HMT 7 - Trauma

4.3K 160 2
                                    

Pagi itu Alice sedang memasukkan beberapa buku sekolah ke dalam tas sekolahnya. Matanya masih sembab akibat menangis semalaman.

Benar, sudah dua hari berlalu sejak kejadian itu, Alice baru akan masuk sekolah lagi. Dan Martin masih belum tahu hal ini. Alice masih enggan bercerita pasal perbuatan bejat Devan padanya.

Jangankan mau bicara dari hati ke hati, sudah dua hari ini Martin selalu membuang wajahnya pada Alice. Entah apa lagi yang sudah membuat Martin tak mau melihat wajahnya lagi. Alice hanya berusaha kuat untuk memikul bebannya sendiri.

Awalnya dia ingin bercerita pada Pingkan. Akan tetapi, setelah dipikir lagi Alice merasa malu pada pacar kakaknya itu. Dan dia tak ingin Pingkan akan ribut lagi dengan Martin nantinya. Alice memilih untuk menyimpannya sendiri.

"Lepasin aku, Kak! Biarin aku mati aja! Aku nggak mau hidup lagi!" Alice meronta pada Pingkan dengan histeris.

Pingkan masih kurang paham, dengan ucapan Alice. Namun dia langsung memeluknya erat.

Alice menghela napas mengingat kejadian malam laknak itu. Pingkan yang menolongnya, dan mengangkat tubuhnya dari bathtub.

Kenapa dia tidak mati saja saat itu? Alice meremas buku yang dipegangnya sekuat tenaga. Dia benci pada pemuda bejat yang sudah merenggut kesuciannya itu. Namun dirinya tidak berdaya.

Alice segera menyeka kedua pipinya yang basah dengan kasar. Tidak!
Dia harus kuat.

Setelah semuanya sudah beres, Alice segera melangkah keluar kamar sambil menggendong tas sekolahnya. Dia segera mengusap kedua pipinya saat mendapati Pingkan yang sedang duduk berdua dengan Martin di ruang tamu.

"Alice, kamu mau berangkat sekolah, ya?" tanya Pingkan yang langsung bangkit dari sofa dan segera menghampirinya.

"Iya, Kak."

Alice menjawab seadanya saja karena dia tak ingin berlama-lama bersama Pingkan. Sedangkan Martin tampak menatapnya dengan jengah.

"Kakak antar, ya?" tawaran Pingkan sambil meraih lengan gadis belia di hadapannya.

Alice melempar pandangan ke arah Martin yang sedang memalingkan wajah darinya.

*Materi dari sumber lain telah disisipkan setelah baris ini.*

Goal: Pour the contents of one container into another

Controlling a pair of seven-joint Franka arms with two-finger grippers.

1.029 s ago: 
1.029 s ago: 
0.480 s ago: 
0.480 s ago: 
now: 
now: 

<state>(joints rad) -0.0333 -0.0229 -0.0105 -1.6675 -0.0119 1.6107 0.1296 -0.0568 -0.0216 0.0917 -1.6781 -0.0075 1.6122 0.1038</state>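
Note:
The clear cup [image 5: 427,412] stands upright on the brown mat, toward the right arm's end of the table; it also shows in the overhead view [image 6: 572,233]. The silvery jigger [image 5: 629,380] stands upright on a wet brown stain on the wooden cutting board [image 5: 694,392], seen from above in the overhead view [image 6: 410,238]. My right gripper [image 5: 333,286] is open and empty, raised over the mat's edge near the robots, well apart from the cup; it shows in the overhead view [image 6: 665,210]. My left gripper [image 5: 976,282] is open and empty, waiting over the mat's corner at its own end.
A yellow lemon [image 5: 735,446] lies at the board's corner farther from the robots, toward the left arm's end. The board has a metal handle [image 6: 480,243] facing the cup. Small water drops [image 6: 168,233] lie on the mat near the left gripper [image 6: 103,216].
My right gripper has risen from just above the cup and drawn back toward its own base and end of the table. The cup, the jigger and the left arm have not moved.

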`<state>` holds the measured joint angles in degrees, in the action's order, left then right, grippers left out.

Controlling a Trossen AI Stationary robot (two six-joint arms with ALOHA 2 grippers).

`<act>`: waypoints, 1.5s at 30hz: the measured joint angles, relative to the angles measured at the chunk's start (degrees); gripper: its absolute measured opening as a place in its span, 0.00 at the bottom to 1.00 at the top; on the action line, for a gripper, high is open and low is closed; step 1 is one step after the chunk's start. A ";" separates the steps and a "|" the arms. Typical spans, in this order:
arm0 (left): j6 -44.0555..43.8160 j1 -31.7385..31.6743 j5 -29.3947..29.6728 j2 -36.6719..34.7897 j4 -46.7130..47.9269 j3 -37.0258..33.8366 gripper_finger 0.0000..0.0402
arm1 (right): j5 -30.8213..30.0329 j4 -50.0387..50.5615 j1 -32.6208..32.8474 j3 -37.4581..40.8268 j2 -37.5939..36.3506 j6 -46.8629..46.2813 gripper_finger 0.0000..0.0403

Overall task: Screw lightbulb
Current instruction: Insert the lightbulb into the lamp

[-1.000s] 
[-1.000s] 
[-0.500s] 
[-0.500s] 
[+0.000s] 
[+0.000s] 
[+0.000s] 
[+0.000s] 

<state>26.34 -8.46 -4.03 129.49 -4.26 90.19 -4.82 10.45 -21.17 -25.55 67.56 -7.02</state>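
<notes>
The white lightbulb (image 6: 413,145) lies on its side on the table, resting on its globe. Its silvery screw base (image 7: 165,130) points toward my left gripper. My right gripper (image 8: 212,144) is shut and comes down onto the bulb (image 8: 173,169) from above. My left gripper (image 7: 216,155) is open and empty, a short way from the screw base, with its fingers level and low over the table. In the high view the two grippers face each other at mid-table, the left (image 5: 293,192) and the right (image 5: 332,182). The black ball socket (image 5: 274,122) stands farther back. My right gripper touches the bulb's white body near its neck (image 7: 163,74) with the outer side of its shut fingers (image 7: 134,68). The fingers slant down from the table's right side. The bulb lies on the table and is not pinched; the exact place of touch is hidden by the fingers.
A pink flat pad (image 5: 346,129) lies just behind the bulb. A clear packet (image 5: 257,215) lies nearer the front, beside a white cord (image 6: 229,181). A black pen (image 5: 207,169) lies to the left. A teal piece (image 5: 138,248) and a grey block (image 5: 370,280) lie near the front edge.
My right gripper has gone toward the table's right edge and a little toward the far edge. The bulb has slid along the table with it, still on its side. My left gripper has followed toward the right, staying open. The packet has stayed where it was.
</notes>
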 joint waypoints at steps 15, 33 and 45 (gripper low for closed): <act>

"Nggak usah, Kak. Aku naik anggkot aja." Alice lebih memilih pergi daripada melihat tatapan Martin yang sangat menyayat hatinya. Apa lagi salahnya? Kenapa Martin seperti sangat membencinya.

"Loh kok naik angkot, sih? Kakak antar aja, ya?" kukuh Pingkan yang merasa khawatir jika Alice menaiki angkutan umum, mengingat banyak kasus asusila yang sedang marak terjadi.

"Nggak usah, Kak. Permisi." Alice memutuskan untuk segera pergi karena dia sangat sesak dengan respon Martin padanya.

"Alice!"

Pingkan memanggilnya, tapi Alice tetap melanjutkan langkahnya dengan cepat meninggalkan rumah Martin. Dia kembali mengusap kedua pipinya yang mulai basah lagi.

Sad!

Hatinya sangat sakit sekarang.
Kenapa saat dia butuh seseorang justru Martin tak pernah peduli padanya sama sekali. Ya, dia harus sadar jika dia memang sendiri.
Hanya sendiri!

Alice masih berjalan menyusuri jalan komplek menuju jalan besar di mana dia bisa mendapatkan angkutan umum untuk mengantarnya ke sekolah.

"Alice!"

Terdengar suara seorang pemuda dari arah belakang. Alice menoleh secara langsung dan melihat seorang cowok berseragam sekolah SMA Gumilang High School sedang menaiki motor sport warna merah.

Galang?

"Alice, kamu kok jalan kaki? Berangkat bareng yuk!" ajak Galang usai membuka helm-nya dan menepi di depan gadis manis itu.